Task to complete
Your output should match the listing below word for word, without any images.

Data shown
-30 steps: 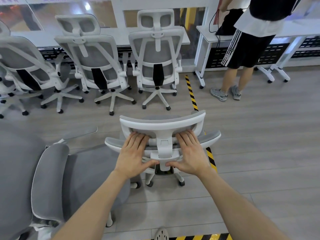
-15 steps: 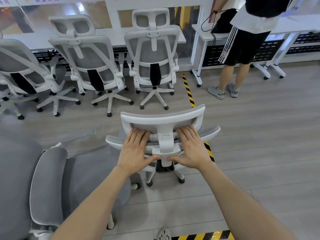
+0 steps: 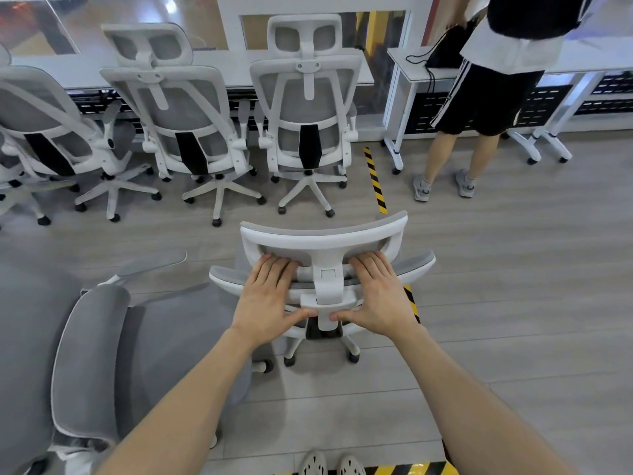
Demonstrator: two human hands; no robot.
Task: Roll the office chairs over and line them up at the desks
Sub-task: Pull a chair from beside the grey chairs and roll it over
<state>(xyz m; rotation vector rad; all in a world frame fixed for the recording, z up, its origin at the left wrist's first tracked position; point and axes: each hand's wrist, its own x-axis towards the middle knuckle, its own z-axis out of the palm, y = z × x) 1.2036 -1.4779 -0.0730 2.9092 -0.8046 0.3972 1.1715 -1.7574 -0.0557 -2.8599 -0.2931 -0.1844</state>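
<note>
I stand behind a white-framed grey mesh office chair (image 3: 322, 240) in the middle of the floor. My left hand (image 3: 270, 296) and my right hand (image 3: 380, 296) lie flat on the top of its backrest, one on each side of the headrest bracket. The fingers are straight and point forward, and both thumbs touch the bracket. Ahead, three matching chairs (image 3: 305, 108) (image 3: 178, 108) (image 3: 34, 108) stand in a row with their backs to me, at a long white desk (image 3: 239, 75).
Another grey chair (image 3: 102, 354) stands close at my lower left. A person in black shorts (image 3: 489, 90) stands at a second white desk (image 3: 411, 63) on the right. Yellow-black tape (image 3: 375, 180) runs along the floor between the two desks.
The chair under my hands has rolled a little towards the row at the desk. Both hands keep the same place on its back.
</note>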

Response area
-30 steps: 
-15 steps: 
+0 steps: 
Demonstrator: two human hands; no robot.
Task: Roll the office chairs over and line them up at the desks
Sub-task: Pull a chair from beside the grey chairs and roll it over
<state>(xyz m; rotation vector rad; all in a world frame fixed for the recording, z up, its origin at the left wrist's first tracked position; point and axes: each hand's wrist, its own x-axis towards the middle knuckle, its own z-axis out of the palm, y = z × x) 1.2036 -1.4779 -0.0730 2.9092 -0.8046 0.3972 1.1715 -1.7574 -0.0557 -2.8599 -0.2931 -0.1844</state>
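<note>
I stand behind a white-framed grey mesh office chair (image 3: 322, 240) in the middle of the floor. My left hand (image 3: 270, 296) and my right hand (image 3: 380, 296) lie flat on the top of its backrest, one on each side of the headrest bracket. The fingers are straight and point forward, and both thumbs touch the bracket. Ahead, three matching chairs (image 3: 305, 108) (image 3: 178, 108) (image 3: 34, 108) stand in a row with their backs to me, at a long white desk (image 3: 239, 75).
Another grey chair (image 3: 102, 354) stands close at my lower left. A person in black shorts (image 3: 489, 90) stands at a second white desk (image 3: 411, 63) on the right. Yellow-black tape (image 3: 375, 180) runs along the floor between the two desks.
The chair under my hands has rolled a little towards the row at the desk. Both hands keep the same place on its back.
</note>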

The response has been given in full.